* What the exercise asks: Return, from the data that follows, each line that holds the word "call".
*** Opening of Data extracts ***
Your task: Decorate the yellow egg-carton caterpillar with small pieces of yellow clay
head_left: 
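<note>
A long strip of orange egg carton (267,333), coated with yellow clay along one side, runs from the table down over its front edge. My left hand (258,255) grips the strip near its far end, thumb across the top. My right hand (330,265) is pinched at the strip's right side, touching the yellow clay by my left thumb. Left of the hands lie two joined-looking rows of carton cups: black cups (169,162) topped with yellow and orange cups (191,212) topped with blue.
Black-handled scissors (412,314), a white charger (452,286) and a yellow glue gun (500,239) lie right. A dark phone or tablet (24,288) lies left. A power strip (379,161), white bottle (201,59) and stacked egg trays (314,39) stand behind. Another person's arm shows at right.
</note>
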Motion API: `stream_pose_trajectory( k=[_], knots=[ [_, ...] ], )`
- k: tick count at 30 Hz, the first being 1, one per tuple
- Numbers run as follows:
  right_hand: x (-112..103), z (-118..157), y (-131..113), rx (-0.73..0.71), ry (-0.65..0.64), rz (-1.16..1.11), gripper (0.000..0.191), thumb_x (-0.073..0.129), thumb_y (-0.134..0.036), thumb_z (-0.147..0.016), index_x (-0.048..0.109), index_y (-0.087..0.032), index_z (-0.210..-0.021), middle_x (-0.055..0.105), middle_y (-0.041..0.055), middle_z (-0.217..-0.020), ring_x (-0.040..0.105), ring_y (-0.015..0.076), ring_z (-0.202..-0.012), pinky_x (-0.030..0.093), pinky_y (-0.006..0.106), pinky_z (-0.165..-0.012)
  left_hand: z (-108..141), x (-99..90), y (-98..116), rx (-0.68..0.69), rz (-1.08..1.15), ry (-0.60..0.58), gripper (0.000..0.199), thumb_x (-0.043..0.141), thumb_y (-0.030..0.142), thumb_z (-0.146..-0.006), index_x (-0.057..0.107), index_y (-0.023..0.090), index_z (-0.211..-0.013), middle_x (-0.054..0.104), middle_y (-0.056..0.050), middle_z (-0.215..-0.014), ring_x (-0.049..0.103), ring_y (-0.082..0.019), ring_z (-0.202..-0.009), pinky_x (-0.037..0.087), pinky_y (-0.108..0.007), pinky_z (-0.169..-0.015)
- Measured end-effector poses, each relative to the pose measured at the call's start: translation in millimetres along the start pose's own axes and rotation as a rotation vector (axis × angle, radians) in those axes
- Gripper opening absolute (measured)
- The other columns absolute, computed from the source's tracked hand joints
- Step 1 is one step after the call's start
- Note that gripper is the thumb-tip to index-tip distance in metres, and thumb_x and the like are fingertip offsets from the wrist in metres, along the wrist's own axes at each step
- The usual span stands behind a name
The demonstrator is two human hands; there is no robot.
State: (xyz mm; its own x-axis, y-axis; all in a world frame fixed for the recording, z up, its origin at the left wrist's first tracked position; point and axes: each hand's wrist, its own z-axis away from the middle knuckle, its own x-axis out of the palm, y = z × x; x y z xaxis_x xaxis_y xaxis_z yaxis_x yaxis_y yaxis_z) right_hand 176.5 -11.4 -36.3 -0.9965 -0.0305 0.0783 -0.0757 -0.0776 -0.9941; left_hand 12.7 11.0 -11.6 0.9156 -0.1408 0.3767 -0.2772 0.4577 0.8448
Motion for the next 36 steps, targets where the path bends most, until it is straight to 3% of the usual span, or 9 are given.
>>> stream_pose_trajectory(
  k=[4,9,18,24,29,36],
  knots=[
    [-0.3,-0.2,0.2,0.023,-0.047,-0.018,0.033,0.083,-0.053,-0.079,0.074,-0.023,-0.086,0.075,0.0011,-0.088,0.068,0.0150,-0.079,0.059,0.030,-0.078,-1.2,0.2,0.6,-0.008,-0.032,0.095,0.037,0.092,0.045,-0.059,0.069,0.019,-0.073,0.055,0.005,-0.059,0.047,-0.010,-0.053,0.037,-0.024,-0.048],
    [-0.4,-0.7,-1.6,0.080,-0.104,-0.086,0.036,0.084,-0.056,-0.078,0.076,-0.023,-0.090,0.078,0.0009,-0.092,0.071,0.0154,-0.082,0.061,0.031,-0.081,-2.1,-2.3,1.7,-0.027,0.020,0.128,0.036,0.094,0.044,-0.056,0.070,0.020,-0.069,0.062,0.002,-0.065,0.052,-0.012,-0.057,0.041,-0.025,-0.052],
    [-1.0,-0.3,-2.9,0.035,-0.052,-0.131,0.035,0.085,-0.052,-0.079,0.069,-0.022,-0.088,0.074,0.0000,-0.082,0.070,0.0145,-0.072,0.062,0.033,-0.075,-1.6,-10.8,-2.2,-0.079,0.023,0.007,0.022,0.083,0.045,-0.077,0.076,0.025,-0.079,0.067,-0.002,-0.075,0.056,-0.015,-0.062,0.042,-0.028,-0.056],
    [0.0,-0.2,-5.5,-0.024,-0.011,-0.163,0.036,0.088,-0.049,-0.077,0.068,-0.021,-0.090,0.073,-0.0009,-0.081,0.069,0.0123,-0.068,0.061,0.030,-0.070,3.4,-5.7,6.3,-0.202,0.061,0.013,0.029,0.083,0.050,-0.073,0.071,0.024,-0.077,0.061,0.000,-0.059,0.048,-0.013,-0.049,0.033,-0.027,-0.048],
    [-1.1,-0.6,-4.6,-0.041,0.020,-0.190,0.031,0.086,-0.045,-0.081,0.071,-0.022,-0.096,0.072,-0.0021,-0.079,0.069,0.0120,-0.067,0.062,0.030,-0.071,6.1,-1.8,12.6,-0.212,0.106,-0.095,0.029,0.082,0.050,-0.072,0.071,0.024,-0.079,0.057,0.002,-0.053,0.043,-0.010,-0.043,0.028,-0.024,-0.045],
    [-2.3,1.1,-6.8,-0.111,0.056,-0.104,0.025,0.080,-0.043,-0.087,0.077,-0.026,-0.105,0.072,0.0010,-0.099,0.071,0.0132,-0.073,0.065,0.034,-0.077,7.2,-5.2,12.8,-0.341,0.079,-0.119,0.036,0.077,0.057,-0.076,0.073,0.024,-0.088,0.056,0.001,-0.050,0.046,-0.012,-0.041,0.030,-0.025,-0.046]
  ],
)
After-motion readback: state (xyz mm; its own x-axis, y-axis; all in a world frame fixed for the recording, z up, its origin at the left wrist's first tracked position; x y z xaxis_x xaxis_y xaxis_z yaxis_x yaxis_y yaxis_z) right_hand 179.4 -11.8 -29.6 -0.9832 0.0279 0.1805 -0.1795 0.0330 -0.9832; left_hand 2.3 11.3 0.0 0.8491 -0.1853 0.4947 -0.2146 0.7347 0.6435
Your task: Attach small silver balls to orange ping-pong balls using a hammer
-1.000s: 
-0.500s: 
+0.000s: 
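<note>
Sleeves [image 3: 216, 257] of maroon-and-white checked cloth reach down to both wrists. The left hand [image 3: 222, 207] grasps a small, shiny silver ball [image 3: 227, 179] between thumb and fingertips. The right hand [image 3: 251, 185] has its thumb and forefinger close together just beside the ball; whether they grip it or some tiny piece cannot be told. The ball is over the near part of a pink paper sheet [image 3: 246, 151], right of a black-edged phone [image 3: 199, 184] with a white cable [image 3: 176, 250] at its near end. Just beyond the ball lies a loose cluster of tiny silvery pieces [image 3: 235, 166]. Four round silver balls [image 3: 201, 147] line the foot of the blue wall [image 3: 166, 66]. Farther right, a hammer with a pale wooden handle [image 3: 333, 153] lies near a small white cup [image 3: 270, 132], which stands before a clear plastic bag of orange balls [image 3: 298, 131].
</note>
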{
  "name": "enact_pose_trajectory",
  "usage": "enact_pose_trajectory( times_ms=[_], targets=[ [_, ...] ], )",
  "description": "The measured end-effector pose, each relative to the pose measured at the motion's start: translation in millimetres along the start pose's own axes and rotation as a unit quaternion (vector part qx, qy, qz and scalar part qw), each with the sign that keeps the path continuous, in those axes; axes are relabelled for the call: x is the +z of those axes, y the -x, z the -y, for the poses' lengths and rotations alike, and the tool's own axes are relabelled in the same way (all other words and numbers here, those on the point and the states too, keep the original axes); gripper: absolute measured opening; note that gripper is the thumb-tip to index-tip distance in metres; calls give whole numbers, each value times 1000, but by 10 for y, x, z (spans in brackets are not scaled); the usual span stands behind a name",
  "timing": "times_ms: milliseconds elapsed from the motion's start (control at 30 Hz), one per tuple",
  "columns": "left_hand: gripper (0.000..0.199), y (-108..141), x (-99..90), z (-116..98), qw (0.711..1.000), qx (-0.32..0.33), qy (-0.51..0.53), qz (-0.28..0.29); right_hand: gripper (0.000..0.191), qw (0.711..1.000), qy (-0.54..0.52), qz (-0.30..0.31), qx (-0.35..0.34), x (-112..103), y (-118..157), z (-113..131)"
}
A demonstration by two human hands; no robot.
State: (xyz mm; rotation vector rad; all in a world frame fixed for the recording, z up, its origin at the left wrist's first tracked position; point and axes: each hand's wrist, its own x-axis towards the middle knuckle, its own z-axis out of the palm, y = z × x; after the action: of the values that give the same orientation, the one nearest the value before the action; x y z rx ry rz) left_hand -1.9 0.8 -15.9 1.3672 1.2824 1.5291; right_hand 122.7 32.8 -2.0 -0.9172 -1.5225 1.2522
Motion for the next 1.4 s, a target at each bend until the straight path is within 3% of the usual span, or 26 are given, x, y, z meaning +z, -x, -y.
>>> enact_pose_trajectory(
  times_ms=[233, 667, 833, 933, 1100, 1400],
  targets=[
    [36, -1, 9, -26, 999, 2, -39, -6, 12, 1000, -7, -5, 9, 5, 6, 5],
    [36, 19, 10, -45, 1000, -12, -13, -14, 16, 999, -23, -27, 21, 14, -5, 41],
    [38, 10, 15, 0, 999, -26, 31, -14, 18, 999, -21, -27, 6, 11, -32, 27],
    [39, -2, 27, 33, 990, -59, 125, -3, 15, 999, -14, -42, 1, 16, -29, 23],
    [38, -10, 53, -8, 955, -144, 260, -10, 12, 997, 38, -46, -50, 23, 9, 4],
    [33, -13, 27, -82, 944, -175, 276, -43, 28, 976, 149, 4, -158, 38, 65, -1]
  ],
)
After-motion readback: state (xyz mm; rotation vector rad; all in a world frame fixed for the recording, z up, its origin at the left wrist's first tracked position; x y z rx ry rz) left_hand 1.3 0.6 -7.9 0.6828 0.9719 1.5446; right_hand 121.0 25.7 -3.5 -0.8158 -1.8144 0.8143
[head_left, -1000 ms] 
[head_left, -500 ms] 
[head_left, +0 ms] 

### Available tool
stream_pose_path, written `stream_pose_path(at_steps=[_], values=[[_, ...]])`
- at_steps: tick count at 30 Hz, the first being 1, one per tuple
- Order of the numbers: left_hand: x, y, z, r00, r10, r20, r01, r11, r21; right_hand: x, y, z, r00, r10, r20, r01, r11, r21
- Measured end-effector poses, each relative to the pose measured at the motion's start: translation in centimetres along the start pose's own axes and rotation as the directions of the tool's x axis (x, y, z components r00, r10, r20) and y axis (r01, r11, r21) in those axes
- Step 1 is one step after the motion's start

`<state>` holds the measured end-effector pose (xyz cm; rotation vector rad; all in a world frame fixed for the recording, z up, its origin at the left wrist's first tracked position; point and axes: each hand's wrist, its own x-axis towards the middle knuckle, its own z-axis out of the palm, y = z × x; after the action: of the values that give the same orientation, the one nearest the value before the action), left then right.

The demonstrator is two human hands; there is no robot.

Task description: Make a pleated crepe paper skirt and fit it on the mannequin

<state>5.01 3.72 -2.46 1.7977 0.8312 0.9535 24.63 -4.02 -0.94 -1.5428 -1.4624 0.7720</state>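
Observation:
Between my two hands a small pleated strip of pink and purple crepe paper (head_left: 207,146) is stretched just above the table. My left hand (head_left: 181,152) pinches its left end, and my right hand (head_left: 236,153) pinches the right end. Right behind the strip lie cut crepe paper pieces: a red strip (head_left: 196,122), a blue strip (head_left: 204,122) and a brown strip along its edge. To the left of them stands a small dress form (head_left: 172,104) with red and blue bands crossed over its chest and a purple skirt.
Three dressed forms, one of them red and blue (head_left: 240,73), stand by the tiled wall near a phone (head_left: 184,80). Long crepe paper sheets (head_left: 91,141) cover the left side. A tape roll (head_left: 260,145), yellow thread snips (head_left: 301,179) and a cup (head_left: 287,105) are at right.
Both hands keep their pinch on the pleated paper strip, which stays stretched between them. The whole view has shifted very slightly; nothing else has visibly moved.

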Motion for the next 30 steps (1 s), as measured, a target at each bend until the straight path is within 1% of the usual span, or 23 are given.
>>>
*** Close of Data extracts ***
* Your solution:
- Measured end-effector poses, each relative to the pose measured at the call's start: translation in millimetres along the start pose's own axes and rotation as a rotation vector (axis × angle, radians) in those axes
- Step 1 is one step after the call's start
  "description": "The measured end-effector pose, each relative to the pose measured at the motion's start: translation in millimetres along the start pose's own axes and rotation as a unit quaternion (vector part qx, qy, qz and scalar part qw), each with the sign that keeps the path continuous, in those axes; axes are relabelled for the call: x is the +z of those axes, y the -x, z the -y, for the poses' lengths and rotations alike, and the tool's own axes are relabelled in the same way (all other words and numbers here, those on the point and the states too, keep the original axes); gripper: absolute measured opening; note that gripper is the thumb-tip to index-tip distance in metres; calls give whole numbers, each value times 1000, but by 10 for y, x, z (spans in brackets are not scaled); the usual span stands behind a name",

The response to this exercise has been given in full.